China-based Asymchem’s acquisition of an 81.82 per cent stake in Massachusetts-headquartered Snapdragon Chemistry was recently blocked by CFIUS, which has previously targeted deals initiated by Chinese companies in hi-tech sectors such as semiconductors and electronics.
On September 12, Snapdragon, which was formed in 2014 as a spin-off from the Massachusetts Institute of Technology, said its acquisition by Asymchem, a pharmaceutical research and manufacturing company based in Tianjin, will not proceed. The deal, which was first announced in February this year, fell through as it failed to get CFIUS’s approval.
The deal fell through as both parties were unable to settle on mitigation terms requested by CFIUS, but the details are unknown, Zhu said. “It is likely that the transaction involved advanced pharmaceutical-related technology, which is under greater scrutiny by CFIUS. The targeted company focuses on early-stage chemical development processes,” she added.
Separately, CFIUS recently delayed the US$161 million acquisition of US-listed biotechnology company F-star Therapeutics by Hong Kong-listed Sino Biopharmaceutical. The committee said it required an additional 45 days to review the transaction, which Fitch said also signalled the tightened regulatory scrutiny of deals involving pharmaceutical-related technology, following Biden’s executive order.
“Chinese pharmaceutical companies have been actively engaging in overseas acquisitions to obtain advanced technologies and expand product offerings, in recent years,” Zhu said. The tightened regulation of “foreign acquisitions of US biotechnology firms could lead them to seek targets and investment opportunities in other countries”.

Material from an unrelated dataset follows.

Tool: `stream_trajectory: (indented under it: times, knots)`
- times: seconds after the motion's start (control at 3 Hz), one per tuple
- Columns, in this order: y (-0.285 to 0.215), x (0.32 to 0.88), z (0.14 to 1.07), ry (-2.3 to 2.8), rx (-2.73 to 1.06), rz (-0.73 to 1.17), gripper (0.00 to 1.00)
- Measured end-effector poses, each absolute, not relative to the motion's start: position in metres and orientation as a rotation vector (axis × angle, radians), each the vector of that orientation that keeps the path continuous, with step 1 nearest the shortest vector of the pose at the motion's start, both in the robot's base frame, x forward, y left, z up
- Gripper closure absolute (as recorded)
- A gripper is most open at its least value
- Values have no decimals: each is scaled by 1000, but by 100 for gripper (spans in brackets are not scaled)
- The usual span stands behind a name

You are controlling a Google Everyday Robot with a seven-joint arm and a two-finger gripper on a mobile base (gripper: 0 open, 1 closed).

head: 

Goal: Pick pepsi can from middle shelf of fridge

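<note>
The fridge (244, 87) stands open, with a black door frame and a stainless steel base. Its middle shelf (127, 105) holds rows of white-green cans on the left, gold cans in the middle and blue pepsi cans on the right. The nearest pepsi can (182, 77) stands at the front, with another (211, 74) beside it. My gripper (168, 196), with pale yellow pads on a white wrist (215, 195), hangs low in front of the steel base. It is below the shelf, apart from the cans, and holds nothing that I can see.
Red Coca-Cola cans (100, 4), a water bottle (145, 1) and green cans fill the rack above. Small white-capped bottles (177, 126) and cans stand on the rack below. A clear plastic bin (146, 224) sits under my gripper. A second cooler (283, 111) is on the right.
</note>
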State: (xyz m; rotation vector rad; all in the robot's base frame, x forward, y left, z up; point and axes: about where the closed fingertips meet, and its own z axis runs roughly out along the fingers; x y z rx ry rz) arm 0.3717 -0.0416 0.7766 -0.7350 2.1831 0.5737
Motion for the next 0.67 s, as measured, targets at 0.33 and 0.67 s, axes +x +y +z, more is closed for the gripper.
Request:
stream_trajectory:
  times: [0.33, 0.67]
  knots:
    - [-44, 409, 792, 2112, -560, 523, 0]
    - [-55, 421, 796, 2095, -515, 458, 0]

Biotechnology is being viewed by CFIUS as a critical technology for review and clearance, said Bruce Liu, a China-based partner at strategy consultancy Simon-Kucher and Partners. Many cross-border biopharma deals in recent years have mainly been in the form of licensing deals, instead of investments and mergers and acquisitions, he said.
“Chinese companies with contract development and manufacturing organisations (CDMOs) services were supposed to be a service industry and not as sensitive,” he said. “We have seen companies like Wuxi PharmaTech and PharmaBlock expand in the US. But that could be impacted with the new executive order impacting biomanufacturing.”

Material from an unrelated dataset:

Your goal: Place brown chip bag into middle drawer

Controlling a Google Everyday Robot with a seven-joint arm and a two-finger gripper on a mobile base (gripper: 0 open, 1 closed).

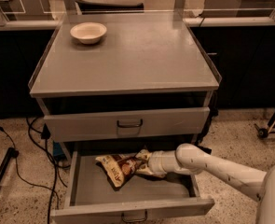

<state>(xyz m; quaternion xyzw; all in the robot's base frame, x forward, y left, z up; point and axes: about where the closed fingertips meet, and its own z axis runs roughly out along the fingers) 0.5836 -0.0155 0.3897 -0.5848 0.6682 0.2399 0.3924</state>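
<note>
1. Grey metal middle drawer [132,209] stands pulled out beneath the shut upper drawer front [127,123]. The brown chip bag [120,168] lies inside it on the tray floor, left of centre.
2. The gripper [148,164] is inside the drawer, touching the bag's right end. Whether it grips or has let go cannot be told.
3. Step judged: release stage of placing. The next move calls for letting go, then backing out clear of the drawer walls without dragging the bag.
4. The bag's long axis runs roughly across the drawer's width. Its free end angles left and toward the front panel.
</note>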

Another hindrance for Chinese biomanufacturing companies could be the Biden administration’s National Biotechnology and Biomanufacturing Initiative. Passed through another executive order, the initiative includes up to US$1 billion for the establishment of manufacturing infrastructure over five years.
There has been concern about its negative impact on Chinese CDMOs, which have been expanding their manufacturing capacities aggressively over the past few years and rely heavily on US customers for revenue.
Fitch, however, said the US initiative to boost domestic biomanufacturing was unlikely to affect credit profiles of most leading Chinese pharmaceutical CDMOs, as their exposure to biologics outsourcing was limited.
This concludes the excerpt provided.